EXERCISE DETAILS:
Filter the entries, keeping every line with the string "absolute".

[[ GIVEN DATA, beginning ]]

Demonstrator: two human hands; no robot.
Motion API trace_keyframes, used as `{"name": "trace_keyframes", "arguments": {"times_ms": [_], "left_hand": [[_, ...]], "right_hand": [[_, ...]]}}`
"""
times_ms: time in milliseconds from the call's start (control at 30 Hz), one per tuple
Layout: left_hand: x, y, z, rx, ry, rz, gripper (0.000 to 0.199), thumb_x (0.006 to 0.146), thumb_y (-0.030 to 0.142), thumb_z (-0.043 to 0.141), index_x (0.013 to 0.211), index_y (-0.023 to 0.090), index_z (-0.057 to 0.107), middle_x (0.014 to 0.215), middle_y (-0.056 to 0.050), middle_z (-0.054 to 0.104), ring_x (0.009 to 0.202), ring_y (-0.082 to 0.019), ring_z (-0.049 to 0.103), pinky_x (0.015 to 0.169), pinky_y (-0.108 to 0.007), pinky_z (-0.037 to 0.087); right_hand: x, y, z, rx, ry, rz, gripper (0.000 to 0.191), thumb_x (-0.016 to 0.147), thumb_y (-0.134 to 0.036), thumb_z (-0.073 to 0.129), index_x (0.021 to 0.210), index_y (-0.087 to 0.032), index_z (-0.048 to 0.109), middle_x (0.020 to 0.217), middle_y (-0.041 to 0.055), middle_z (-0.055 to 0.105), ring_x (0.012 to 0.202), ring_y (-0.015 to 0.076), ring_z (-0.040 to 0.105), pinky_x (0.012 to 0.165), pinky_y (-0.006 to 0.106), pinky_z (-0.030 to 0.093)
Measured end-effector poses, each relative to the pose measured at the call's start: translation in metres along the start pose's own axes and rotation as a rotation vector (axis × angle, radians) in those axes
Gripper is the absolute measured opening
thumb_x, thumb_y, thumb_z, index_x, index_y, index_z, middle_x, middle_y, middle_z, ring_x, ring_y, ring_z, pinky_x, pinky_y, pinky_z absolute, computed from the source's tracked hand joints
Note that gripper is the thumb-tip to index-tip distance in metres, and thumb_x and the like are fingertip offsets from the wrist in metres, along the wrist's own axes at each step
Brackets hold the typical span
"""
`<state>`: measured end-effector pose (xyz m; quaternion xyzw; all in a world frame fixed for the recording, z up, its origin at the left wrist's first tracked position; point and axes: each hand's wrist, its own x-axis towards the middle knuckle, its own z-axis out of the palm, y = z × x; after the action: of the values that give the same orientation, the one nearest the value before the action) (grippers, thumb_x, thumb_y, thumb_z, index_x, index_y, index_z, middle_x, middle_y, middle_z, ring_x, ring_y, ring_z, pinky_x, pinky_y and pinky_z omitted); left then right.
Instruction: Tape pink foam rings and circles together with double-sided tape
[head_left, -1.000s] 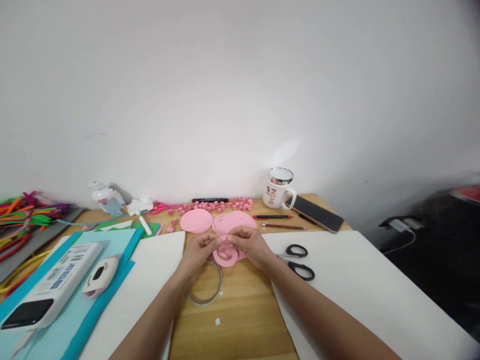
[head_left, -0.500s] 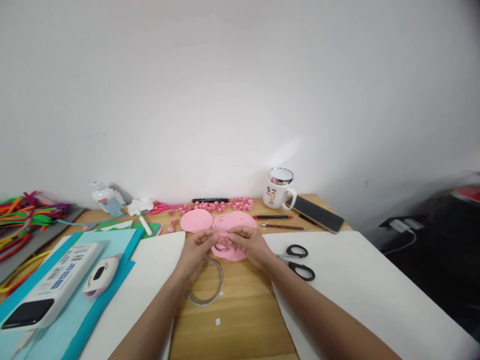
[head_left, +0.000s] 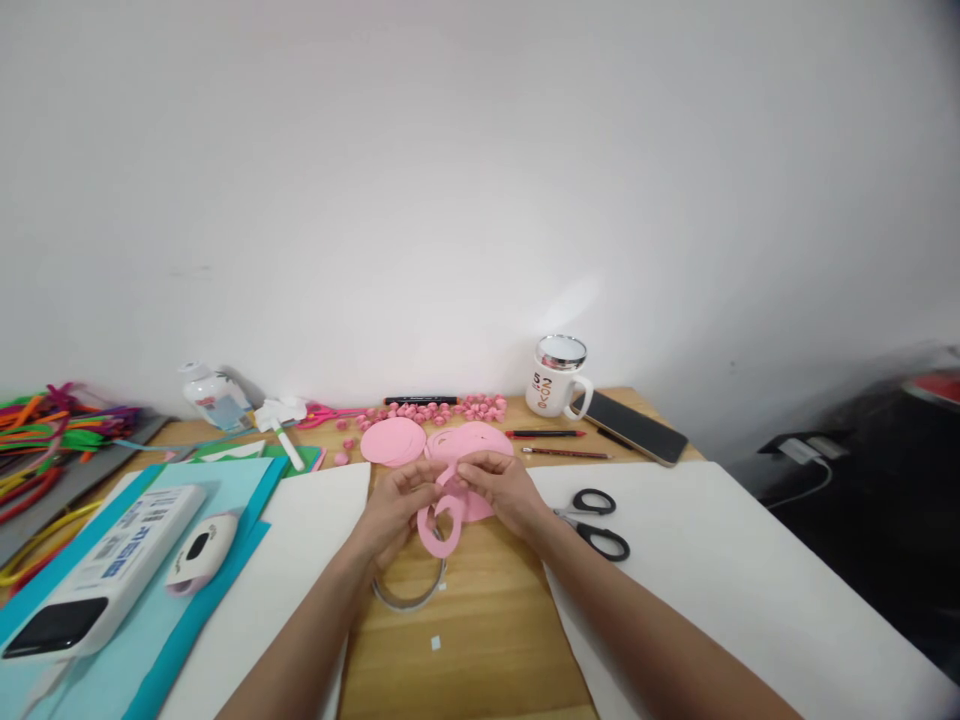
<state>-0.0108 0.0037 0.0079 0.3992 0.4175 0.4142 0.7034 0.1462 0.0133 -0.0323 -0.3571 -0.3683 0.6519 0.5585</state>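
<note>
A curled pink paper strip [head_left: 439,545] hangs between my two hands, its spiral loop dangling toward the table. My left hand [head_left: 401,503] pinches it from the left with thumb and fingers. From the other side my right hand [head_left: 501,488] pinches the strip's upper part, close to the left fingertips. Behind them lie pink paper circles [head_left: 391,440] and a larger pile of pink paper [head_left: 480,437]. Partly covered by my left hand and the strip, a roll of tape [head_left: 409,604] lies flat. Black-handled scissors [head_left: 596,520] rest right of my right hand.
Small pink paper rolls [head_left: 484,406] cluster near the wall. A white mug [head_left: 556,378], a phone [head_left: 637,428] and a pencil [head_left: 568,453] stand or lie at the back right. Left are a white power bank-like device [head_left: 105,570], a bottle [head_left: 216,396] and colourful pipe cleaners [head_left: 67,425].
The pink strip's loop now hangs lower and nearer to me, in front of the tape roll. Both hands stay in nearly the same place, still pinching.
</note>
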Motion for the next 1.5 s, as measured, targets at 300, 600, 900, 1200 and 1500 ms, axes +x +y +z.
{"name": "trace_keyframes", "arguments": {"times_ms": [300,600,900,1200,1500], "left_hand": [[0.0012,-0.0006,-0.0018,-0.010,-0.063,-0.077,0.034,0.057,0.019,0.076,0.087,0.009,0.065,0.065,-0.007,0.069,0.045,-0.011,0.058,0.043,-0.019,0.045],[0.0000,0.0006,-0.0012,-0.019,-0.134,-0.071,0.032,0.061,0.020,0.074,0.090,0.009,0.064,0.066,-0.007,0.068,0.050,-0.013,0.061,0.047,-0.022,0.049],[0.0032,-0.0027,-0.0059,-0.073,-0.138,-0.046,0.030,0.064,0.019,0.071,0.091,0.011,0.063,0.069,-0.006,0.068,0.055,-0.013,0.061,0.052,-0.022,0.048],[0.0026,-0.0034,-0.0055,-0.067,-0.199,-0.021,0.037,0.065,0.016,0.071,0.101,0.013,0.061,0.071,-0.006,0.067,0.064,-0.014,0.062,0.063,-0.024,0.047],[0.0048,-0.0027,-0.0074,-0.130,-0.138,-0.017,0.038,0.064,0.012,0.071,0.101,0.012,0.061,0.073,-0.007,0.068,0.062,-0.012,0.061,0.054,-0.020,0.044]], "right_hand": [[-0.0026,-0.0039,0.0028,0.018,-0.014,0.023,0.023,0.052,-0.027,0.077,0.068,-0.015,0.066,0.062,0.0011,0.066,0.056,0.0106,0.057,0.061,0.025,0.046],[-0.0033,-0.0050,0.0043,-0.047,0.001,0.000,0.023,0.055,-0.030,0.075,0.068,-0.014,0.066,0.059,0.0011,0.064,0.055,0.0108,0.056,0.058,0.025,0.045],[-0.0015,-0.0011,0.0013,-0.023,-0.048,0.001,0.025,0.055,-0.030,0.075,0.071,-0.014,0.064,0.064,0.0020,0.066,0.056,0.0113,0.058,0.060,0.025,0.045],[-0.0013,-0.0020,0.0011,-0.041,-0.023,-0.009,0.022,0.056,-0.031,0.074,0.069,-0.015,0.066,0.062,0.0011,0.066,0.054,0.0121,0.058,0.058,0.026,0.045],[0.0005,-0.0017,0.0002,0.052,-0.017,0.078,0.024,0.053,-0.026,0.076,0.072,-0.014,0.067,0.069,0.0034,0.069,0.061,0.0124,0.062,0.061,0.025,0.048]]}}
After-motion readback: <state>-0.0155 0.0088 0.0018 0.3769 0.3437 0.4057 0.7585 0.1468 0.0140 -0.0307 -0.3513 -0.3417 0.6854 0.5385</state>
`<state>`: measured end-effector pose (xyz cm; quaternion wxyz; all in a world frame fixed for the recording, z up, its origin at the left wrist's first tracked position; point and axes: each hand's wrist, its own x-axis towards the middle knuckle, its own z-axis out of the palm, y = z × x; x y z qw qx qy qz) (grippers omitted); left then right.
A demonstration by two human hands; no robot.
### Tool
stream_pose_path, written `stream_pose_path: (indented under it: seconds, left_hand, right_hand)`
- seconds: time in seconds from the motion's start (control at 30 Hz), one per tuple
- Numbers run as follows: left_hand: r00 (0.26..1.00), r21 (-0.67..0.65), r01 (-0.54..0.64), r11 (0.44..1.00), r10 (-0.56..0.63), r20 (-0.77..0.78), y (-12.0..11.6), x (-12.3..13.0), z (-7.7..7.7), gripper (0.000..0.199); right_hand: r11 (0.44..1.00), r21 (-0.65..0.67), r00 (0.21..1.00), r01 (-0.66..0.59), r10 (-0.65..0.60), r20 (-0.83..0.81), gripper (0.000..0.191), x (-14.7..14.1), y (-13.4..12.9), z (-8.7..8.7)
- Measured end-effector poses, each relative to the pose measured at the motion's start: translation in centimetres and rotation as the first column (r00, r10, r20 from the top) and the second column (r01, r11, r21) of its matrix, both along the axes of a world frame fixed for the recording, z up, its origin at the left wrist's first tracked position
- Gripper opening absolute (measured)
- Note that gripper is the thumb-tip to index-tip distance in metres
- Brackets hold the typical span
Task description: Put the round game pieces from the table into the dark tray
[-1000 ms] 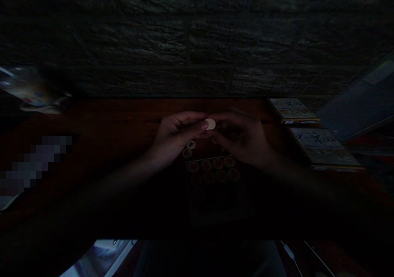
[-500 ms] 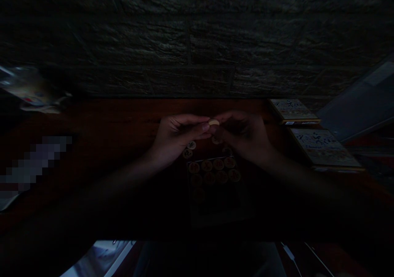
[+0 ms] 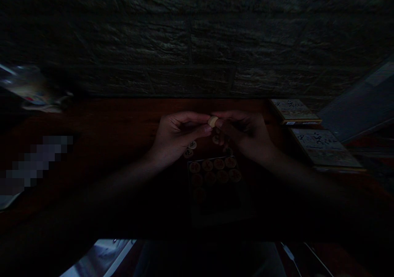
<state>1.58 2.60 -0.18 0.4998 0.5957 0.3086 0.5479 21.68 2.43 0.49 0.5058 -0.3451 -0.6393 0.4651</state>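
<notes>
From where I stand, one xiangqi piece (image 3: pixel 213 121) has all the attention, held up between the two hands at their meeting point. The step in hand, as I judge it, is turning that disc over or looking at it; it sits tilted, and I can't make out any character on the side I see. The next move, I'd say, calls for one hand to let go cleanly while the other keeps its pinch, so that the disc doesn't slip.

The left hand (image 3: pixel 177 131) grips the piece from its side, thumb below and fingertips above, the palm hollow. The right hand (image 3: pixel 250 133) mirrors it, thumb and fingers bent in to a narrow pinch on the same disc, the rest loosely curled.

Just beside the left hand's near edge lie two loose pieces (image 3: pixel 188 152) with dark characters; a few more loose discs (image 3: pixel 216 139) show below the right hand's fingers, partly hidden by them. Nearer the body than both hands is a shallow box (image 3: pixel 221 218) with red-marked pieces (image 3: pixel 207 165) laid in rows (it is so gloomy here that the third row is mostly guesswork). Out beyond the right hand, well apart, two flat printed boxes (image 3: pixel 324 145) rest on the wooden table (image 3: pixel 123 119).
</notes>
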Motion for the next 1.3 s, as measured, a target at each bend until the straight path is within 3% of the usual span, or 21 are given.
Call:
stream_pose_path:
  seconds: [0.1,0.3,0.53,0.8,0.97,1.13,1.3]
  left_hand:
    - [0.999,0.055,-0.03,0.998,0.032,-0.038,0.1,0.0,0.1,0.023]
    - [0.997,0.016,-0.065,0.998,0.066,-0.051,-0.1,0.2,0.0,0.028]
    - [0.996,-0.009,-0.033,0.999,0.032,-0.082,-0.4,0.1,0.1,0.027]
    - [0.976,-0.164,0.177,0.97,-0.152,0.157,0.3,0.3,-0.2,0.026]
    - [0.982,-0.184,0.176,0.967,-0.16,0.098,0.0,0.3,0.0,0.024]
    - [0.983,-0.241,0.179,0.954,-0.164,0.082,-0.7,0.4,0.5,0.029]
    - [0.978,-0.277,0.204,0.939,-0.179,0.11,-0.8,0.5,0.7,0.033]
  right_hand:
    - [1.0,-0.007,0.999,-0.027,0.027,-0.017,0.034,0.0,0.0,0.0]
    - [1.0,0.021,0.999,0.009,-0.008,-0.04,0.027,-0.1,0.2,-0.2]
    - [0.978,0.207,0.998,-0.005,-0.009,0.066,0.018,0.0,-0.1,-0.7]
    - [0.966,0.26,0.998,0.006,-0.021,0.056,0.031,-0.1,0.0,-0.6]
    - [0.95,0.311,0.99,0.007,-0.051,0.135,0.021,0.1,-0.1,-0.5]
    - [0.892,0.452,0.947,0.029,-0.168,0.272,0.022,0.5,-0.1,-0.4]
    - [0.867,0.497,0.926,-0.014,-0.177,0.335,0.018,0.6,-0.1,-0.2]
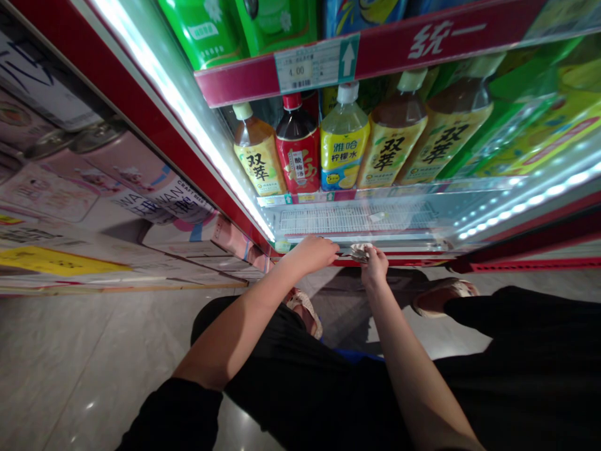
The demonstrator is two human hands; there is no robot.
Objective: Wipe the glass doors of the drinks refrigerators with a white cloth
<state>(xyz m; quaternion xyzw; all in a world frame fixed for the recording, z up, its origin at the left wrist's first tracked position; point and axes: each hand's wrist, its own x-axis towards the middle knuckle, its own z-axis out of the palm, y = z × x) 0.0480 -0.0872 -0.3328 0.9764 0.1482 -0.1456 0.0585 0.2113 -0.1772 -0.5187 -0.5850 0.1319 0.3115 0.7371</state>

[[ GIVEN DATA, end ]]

EXERCISE ANSWER:
Gripper is the absolute measured opening
thumb_x, thumb_y, thumb_z, index_x, index_y, index_z, middle_x, middle_y, middle_z, ring_x, ring_y, ring_z, pinky_x, pinky_y, pinky_z absolute, computed from the source's tracked hand joints
- Gripper opening absolute (measured)

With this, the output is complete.